== TASK DETAILS ==
For this exercise, print the listing below exactly, without its pictures.

== STORED DATA ==

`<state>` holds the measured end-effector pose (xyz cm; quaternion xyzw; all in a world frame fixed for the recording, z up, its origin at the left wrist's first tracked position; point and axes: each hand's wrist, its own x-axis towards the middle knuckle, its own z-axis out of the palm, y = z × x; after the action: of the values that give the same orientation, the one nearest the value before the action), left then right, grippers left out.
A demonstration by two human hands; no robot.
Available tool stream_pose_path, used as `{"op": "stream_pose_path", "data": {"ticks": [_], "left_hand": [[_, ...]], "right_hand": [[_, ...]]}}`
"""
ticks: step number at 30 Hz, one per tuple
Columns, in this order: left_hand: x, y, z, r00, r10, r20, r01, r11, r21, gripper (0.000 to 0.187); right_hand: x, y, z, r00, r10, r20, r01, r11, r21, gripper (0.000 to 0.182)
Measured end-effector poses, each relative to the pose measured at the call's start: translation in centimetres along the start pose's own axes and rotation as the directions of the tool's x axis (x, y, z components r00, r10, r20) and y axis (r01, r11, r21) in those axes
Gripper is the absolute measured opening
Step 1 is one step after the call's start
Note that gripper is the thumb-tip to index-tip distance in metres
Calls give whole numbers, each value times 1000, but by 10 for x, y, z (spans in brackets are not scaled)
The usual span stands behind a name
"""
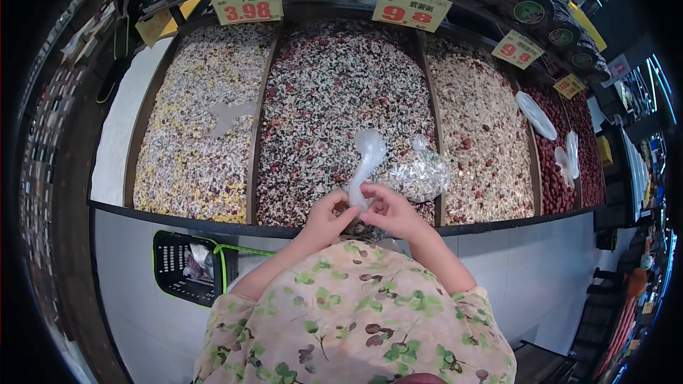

== TASK RESULT ==
`<state>` holds the measured end-effector pose (xyz cm; quaternion xyzw; all in a world frame fixed for the recording, z up, its origin at the left wrist's first tracked position; point and axes: each hand's wrist, its own x-axis towards the middle knuckle, its own z-axis out of the palm, y = z × x; after the action: of the values that give the same orientation, the one nearest the value before the action), left then right, grippers left out.
A demonstration by two human hands; no robot.
Available tool stream_pose_path, used as `{"op": "stream_pose_path", "data": {"ticks": [_], "left_hand": [[_, ...]], "right_hand": [[_, ...]]}}`
"""
ticks: step number at 30 Hz, one per tuple
Columns, in this order: left_hand: x, y, z, r00, r10, r20, r01, r11, r21, gripper (0.000 to 0.187); right_hand: x, y, z, r00, r10, r20, r01, r11, r21, gripper (0.000 to 0.182)
Measured end-effector poses, each relative to the pose measured at the call's start: translation in centimetres along the start pose's own axes and rotation as the directions of the tool's x axis (x, y, z components r00, r10, r20) and y axis (r01, r11, r21) in those axes
Gripper is the absolute measured opening
Step 1 is one step after the call's start
Note that gripper is the thumb-tip to index-tip distance in metres
Calls give whole numbers, each value times 1000, but by 10 for x, y, z (spans in brackets are not scaled)
The usual span stands behind a name
"""

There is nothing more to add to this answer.